GlobalSchoolGuide Research. (2026). The Global Expat Family Survey 2026. GlobalSchoolGuide. https://globalschoolguide.com/research/global-expat-family-survey-2026/

Journalists, universities and researchers are welcome to reproduce the charts and tables with credit to GlobalSchoolGuide. Because this edition synthesises external surveys, please also credit the original sources listed below when quoting their figures. The underlying workings behind the synthesis are available on request through the platform's contact page.
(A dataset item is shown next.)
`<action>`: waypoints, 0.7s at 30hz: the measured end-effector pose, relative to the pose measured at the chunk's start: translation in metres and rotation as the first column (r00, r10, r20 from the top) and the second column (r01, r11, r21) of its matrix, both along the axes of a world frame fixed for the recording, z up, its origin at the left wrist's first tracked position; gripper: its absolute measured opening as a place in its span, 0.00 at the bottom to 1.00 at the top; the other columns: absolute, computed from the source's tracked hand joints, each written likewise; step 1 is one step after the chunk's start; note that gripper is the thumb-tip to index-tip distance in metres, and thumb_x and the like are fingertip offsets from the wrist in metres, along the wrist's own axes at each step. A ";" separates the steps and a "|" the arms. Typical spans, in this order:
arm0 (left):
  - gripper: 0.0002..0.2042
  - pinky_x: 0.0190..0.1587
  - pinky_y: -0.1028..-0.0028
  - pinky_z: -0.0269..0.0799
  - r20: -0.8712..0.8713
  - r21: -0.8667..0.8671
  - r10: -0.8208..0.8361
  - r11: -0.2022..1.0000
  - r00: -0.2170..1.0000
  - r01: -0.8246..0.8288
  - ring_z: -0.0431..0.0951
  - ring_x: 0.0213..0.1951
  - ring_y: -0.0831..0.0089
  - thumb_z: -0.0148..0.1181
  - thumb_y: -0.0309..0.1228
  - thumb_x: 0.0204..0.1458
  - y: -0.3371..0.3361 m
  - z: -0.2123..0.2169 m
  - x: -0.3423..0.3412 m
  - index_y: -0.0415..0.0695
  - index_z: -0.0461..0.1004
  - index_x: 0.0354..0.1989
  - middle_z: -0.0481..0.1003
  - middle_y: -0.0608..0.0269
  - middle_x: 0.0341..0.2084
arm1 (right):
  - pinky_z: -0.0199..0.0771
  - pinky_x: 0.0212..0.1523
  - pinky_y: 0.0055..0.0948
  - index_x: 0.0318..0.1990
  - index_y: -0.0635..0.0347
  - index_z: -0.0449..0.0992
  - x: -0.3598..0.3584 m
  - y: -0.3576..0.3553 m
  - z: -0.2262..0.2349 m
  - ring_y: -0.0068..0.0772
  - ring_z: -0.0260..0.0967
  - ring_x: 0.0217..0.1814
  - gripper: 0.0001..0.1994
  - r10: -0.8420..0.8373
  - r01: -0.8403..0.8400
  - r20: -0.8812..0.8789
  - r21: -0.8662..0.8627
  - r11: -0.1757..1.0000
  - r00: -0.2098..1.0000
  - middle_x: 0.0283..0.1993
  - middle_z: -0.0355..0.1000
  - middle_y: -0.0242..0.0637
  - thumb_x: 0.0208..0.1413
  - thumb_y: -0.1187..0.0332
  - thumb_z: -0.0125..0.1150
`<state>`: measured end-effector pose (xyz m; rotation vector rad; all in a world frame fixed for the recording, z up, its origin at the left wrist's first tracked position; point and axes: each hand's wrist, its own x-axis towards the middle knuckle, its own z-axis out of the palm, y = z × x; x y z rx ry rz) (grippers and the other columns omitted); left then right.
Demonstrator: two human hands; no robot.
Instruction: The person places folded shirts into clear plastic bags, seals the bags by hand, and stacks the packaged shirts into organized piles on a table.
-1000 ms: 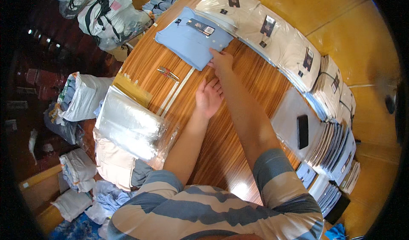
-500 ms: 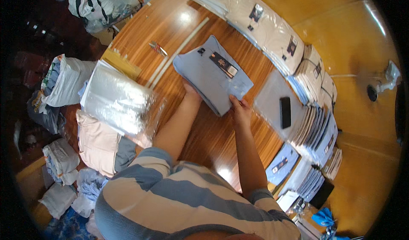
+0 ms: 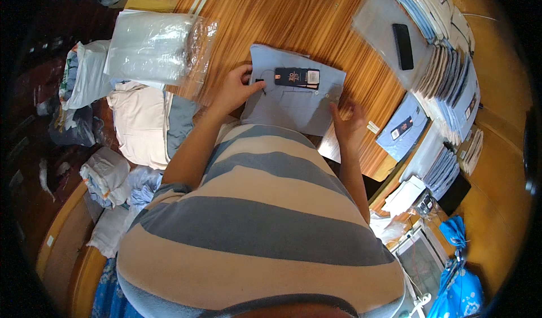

Methodology and data sources

This report synthesises published external surveys, curriculum and sector statistics, and GlobalSchoolGuide's own analysis. It does not report any primary GlobalSchoolGuide survey percentages, because the GlobalSchoolGuide survey is only now opening for participation. Every figure quoted is attributed to its external source. The published surveys differ in population, year and method, and are used as directional evidence rather than as a precise census of international school satisfaction. Figures reflecting GlobalSchoolGuide's own analysis are labelled as a GlobalSchoolGuide estimate. Where a number could not be sourced cleanly it has been given as an approximate range or omitted rather than invented.

Primary references:

  • HSBC Expat Explorer, expat family life, education quality and the cost of raising children abroad. expatexplorer.hsbc.com
  • InterNations, Expat Insider, Family Life Index covering childcare, education quality and children's wellbeing. internations.org
  • Christensen Institute, "We Know Parents Are Switching Schools. Now We Know Why.", on reasons families change schools. christenseninstitute.org
  • National School Choice Awareness Foundation, national survey on school choice priorities and barriers. schoolchoiceawareness.org
  • ISC Research, the international schools market in 2025, for sector scale and demand context. iscresearch.com
  • Allianz Care, expat families and the challenges of moving abroad with children. allianzcare.com
  • GlobalSchoolGuide, State of International Schools 2026 and International School Fee Index 2026, for sector scale, capacity and fee context.
  • GlobalSchoolGuide city, curriculum and fee coverage across more than 50 cities, for the analysis framework and market context.

A note on independence. GlobalSchoolGuide is an independent guide to international schools. No school pays to be listed, ranked or surveyed, and this report carries no sponsored placement. The FinGlobal figures cited on relocation outcomes are drawn from published reporting of that survey. Where figures could not be sourced or honestly modelled, they have been given as ranges or omitted rather than invented.